=== Assigned task ===
Count the lines below that carry the word "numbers". Answer with that number alone.

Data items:
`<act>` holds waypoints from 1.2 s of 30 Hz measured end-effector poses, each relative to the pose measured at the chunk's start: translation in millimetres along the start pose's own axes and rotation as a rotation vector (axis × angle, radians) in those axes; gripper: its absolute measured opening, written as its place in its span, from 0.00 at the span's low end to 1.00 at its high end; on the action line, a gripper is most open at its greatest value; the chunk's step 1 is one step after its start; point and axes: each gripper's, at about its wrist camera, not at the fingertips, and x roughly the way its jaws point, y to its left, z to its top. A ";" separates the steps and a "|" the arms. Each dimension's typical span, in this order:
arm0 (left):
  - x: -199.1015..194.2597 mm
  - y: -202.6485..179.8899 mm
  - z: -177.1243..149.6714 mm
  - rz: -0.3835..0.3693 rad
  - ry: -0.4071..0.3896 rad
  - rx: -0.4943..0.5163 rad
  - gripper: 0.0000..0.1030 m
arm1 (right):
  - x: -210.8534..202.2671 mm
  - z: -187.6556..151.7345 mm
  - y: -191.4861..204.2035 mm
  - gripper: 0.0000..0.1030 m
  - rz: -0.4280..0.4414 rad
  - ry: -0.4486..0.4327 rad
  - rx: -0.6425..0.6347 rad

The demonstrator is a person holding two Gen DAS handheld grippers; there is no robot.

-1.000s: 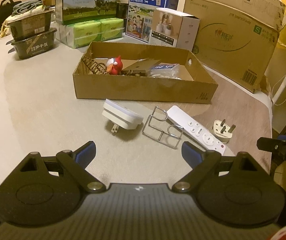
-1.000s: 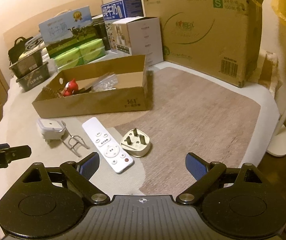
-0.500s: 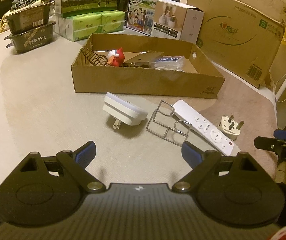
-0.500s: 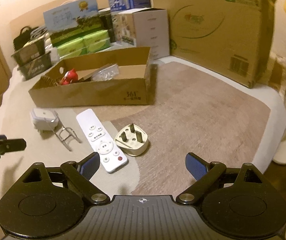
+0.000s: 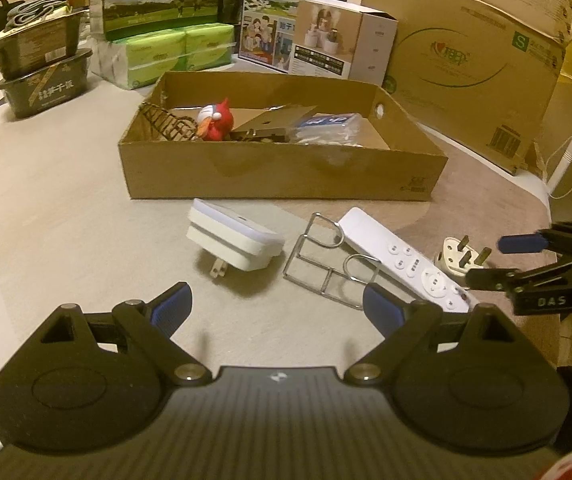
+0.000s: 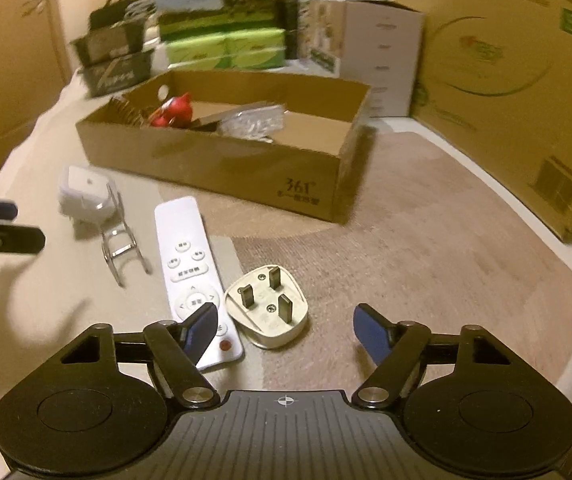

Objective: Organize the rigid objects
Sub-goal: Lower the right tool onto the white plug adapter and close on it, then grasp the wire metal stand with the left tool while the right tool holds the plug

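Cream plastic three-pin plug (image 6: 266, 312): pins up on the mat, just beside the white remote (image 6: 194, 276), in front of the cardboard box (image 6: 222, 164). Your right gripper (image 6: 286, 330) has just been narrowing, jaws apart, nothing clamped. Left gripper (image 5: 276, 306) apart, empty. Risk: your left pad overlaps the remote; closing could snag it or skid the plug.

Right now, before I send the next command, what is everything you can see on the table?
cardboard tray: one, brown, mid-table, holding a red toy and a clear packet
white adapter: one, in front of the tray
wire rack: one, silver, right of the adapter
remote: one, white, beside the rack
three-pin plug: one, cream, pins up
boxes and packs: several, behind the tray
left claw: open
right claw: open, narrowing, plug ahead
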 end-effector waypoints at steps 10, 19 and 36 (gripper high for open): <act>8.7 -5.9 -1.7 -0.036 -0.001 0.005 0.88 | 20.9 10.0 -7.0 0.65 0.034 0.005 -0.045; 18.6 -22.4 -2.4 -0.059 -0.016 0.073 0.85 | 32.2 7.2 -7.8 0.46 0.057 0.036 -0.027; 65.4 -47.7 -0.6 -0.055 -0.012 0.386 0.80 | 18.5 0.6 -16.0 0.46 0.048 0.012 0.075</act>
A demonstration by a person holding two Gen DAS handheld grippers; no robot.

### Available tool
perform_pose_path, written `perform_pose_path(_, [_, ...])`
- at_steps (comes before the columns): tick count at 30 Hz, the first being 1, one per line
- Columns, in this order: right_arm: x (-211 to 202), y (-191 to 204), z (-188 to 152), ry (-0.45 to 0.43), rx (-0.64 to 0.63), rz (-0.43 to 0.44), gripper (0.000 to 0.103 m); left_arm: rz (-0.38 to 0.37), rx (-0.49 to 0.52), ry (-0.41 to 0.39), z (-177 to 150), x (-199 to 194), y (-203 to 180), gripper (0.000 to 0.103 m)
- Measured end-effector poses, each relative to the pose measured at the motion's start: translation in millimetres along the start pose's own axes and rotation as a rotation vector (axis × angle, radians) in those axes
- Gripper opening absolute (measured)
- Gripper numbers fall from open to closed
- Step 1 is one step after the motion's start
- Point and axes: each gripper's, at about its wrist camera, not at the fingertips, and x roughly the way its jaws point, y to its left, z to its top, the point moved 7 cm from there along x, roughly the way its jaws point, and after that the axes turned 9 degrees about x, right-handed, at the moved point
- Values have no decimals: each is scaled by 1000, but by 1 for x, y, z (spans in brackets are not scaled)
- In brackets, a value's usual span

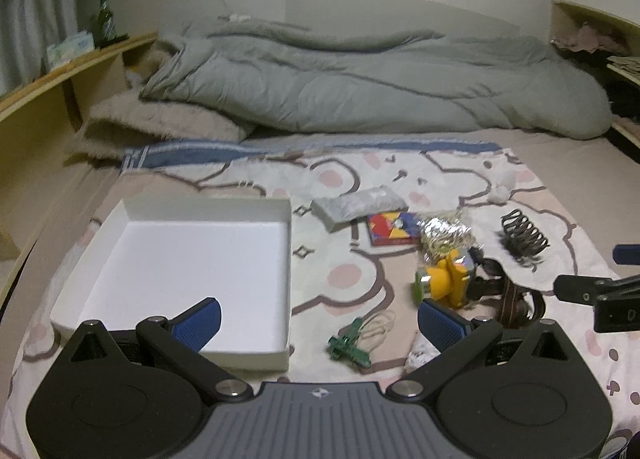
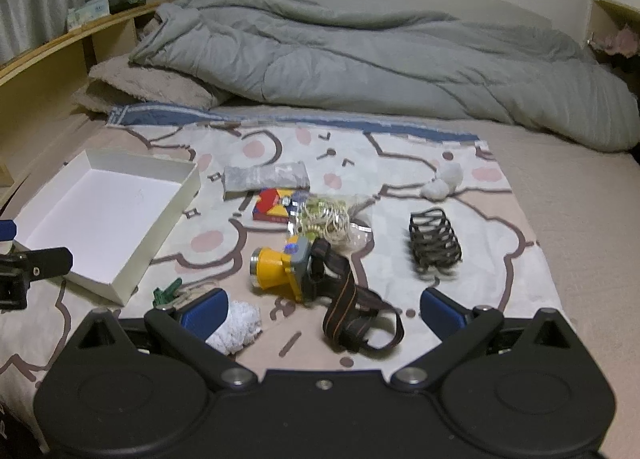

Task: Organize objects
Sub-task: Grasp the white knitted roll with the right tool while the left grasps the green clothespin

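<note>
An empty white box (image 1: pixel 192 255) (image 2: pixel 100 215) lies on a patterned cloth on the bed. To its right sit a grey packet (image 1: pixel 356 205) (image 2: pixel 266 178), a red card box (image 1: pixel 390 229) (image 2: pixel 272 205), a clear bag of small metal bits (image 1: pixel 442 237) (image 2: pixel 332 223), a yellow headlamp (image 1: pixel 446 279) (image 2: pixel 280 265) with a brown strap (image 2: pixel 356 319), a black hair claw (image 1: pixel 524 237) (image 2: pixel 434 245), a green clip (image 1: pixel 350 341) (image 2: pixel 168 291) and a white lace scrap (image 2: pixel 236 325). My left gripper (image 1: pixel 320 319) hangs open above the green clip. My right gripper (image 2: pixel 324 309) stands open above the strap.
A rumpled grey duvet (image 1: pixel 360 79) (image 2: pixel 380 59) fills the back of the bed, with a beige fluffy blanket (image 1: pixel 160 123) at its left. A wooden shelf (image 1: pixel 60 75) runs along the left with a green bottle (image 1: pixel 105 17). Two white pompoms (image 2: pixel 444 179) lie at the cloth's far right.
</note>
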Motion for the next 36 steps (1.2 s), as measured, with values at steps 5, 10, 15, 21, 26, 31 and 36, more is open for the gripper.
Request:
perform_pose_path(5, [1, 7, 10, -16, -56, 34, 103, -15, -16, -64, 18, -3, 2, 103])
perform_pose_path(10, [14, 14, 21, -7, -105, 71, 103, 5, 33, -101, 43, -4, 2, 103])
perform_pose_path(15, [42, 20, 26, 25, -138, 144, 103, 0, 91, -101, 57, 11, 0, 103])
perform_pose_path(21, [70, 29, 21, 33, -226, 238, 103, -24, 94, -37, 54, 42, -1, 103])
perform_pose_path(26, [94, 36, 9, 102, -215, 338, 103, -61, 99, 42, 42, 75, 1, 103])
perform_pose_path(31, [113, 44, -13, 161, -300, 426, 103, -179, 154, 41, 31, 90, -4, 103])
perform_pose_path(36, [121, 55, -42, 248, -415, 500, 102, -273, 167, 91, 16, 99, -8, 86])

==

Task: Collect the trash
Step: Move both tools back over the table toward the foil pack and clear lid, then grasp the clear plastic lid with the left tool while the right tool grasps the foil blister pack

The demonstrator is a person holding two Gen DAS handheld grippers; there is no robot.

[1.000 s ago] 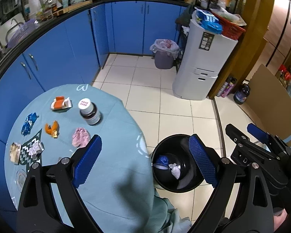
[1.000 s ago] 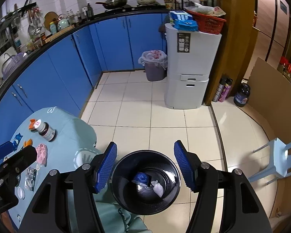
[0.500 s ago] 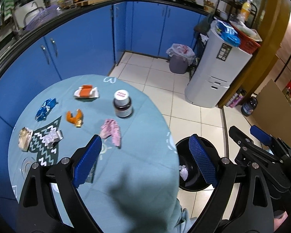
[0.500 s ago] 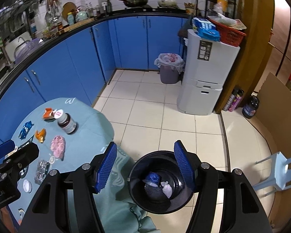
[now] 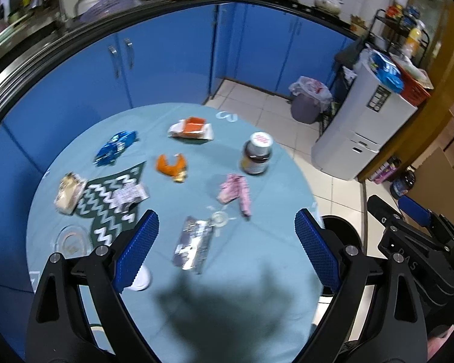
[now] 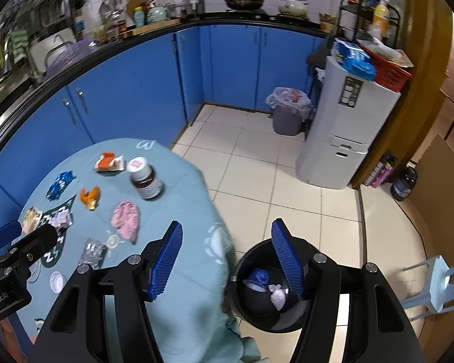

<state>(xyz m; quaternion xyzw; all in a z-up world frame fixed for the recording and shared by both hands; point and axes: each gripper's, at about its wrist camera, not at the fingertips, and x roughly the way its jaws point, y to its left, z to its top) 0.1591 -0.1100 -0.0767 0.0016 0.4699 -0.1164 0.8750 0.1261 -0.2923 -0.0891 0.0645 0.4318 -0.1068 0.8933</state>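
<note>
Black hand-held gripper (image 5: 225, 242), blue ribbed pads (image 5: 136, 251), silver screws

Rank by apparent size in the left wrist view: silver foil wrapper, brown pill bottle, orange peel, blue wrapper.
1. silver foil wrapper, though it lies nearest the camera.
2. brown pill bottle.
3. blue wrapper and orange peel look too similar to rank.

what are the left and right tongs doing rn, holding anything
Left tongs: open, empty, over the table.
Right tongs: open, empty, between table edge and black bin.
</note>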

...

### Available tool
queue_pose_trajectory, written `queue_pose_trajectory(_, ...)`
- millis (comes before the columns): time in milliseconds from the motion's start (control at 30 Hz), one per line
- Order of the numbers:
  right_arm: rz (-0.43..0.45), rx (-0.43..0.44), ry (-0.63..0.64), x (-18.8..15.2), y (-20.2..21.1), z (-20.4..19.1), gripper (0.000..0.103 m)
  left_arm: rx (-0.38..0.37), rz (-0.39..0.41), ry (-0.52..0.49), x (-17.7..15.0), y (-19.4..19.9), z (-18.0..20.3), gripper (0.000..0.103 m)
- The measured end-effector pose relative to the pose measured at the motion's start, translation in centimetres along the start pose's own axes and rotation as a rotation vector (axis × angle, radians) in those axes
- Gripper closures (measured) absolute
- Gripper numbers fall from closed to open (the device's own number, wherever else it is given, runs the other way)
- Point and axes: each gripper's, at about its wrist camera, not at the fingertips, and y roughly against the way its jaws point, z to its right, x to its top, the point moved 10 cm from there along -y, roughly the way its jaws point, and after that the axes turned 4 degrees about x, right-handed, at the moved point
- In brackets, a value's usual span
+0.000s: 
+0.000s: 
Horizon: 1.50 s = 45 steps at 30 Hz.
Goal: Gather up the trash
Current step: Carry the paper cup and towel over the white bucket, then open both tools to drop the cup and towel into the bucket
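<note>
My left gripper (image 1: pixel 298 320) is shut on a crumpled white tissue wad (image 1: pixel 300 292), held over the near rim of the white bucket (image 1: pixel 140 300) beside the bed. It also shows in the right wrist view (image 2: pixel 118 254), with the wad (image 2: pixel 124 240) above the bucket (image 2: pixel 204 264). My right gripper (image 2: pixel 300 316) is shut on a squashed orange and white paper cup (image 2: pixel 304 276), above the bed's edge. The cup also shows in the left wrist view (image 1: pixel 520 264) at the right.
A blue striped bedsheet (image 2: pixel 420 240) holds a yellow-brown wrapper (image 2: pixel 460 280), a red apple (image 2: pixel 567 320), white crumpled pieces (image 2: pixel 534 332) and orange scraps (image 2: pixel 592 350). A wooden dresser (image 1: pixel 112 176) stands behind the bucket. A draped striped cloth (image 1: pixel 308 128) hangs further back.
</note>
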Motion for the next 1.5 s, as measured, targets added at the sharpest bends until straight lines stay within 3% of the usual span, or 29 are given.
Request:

=== Solution for this problem ===
3